» What the task asks
Quote the whole listing verbatim.

» Source material

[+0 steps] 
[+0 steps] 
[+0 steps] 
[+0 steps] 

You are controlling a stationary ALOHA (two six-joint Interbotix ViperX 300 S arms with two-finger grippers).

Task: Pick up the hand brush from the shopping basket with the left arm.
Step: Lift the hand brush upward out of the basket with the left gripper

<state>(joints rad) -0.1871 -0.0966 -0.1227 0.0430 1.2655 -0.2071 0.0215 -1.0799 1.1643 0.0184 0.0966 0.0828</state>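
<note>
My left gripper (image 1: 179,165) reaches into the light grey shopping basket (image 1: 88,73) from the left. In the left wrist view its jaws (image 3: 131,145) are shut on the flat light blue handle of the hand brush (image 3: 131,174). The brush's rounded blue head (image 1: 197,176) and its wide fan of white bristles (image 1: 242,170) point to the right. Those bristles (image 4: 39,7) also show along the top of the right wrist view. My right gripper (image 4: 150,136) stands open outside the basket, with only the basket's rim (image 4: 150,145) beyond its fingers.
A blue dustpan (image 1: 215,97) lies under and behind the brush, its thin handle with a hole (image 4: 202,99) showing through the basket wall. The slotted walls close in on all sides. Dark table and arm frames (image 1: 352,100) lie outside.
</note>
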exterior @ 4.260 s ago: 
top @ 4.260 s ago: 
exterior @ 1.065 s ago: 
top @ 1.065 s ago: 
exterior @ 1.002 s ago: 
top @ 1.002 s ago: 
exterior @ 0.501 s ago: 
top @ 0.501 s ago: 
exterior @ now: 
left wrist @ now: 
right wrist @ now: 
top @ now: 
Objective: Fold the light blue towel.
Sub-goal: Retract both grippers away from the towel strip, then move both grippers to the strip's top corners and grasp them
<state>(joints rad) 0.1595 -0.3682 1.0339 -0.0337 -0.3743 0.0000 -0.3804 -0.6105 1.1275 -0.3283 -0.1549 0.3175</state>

» Exercise response
[+0 steps] 
[+0 steps] 
[+0 steps] 
[+0 steps] 

You are controlling a stationary ALOHA (two six-joint Interbotix ViperX 300 S arms with two-finger grippers).

Task: Pick up the hand brush from the shopping basket with the left arm.
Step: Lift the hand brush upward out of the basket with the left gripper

<state>(joints rad) -0.1871 -0.0966 -0.1227 0.0430 1.2655 -0.2071 0.0215 -1.0799 1.1643 0.0184 0.0966 0.0828</state>
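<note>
My left gripper (image 1: 179,165) reaches into the light grey shopping basket (image 1: 88,73) from the left. In the left wrist view its jaws (image 3: 131,145) are shut on the flat light blue handle of the hand brush (image 3: 131,174). The brush's rounded blue head (image 1: 197,176) and its wide fan of white bristles (image 1: 242,170) point to the right. Those bristles (image 4: 39,7) also show along the top of the right wrist view. My right gripper (image 4: 150,136) stands open outside the basket, with only the basket's rim (image 4: 150,145) beyond its fingers.
A blue dustpan (image 1: 215,97) lies under and behind the brush, its thin handle with a hole (image 4: 202,99) showing through the basket wall. The slotted walls close in on all sides. Dark table and arm frames (image 1: 352,100) lie outside.
</note>
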exterior @ 4.260 s ago: 
top @ 4.260 s ago: 
exterior @ 1.065 s ago: 
top @ 1.065 s ago: 
exterior @ 1.002 s ago: 
top @ 1.002 s ago: 
exterior @ 0.501 s ago: 
top @ 0.501 s ago: 
exterior @ now: 
left wrist @ now: 
right wrist @ now: 
top @ now: 
Objective: Fold the light blue towel.
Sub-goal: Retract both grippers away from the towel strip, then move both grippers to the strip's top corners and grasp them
<state>(joints rad) 0.1595 -0.3682 1.0339 -0.0337 -0.3743 0.0000 -0.3804 -0.6105 1.1275 -0.3283 -0.1549 0.3175</state>

With that, the output is complete.